About 90 percent of all Texas wildfires are caused by human activity, according to the Texas Forest Service. Burning debris and sparks or burning trash blown into the air are the No. 1 cause of fires, the service added.
But any activity that might generate a spark — mowing a lawn, riding a four-wheeler, parking a running car in the grass or even baling hay — also pose dangers.
Recently, a fire broke out when a man on a tractor was cutting his hayfield and the blade hit a rock, generating a spark, Griffin said.
"It's very, very dry and it's just going to get worse," he added.
The USDA designation came after the drought, wildfires and other natural disasters caused losses of 30 percent or more of forage crops, pasture, corn, oats and wheat.
"Many producers have lost their crops due to the devastation caused by the drought and wildfires," said Agriculture Secretary Tom Vilsack in a statement. "President Obama and I want these farmers and ranchers to know that we will support them through the recovery process and help them once again become productive suppliers of food, fiber and fuel that keep America prospering. This designation will help provide that support."
Farmers and ranchers in Somervell and the other counties are eligible for low-interest emergency loans from USDA's Farm Service Agency, provided eligibility requirements are met. They have eight months from Monday's declaration to apply for loans. For more information, see the Web site at disaster.fsa.usda.gov.

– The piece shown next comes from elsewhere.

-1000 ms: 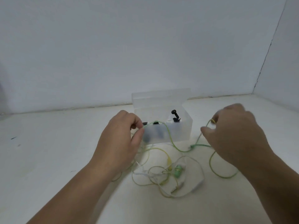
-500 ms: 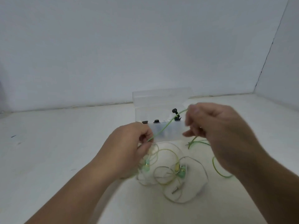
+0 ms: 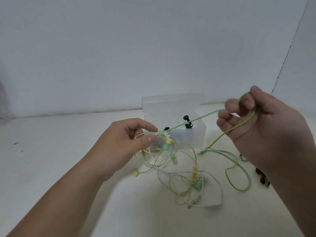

The DPS also urged Texans to avoid situations that could ignite wildfires. Steven C. McCraw, the department's director, asked all cities, counties and families to cancel fireworks plans for this July 4 weekend.
"It's just too dry, and our firefighting resources are stretched too thin to be able to cope with potentially massive outbreaks of fires caused by fireworks," McCraw said.
As of June 19, more than three million acres have burned in Texas since the fire season began in December.
"Those 10,848 fires had a fiscal impact of more than $116 million in damage," according to the DPS. A volunteer firefighter from Cactus and one in Eastland died in April while fighting fires.
Wildfires have destroyed more than 500 homes, but more than 16,000 homes were saved.
Follow these rules to help prevent fires, the DPS says:
*Watch out when pulling off a road or driving into a field because hot catalytic converters can ignite dry grass.
* Don't burn trash, even in a barrel with a screen. Sparks can escape.
*If you smoke in your car, use an ashtray for extinguishing cigarettes. One of the fires that began in Palo Pinto County likely was caused by a burning cigarette, authorities said.
*Keep a fire extinguisher and water near by when outside working with equipment that gets hot. Water down outdoor work areas if you can.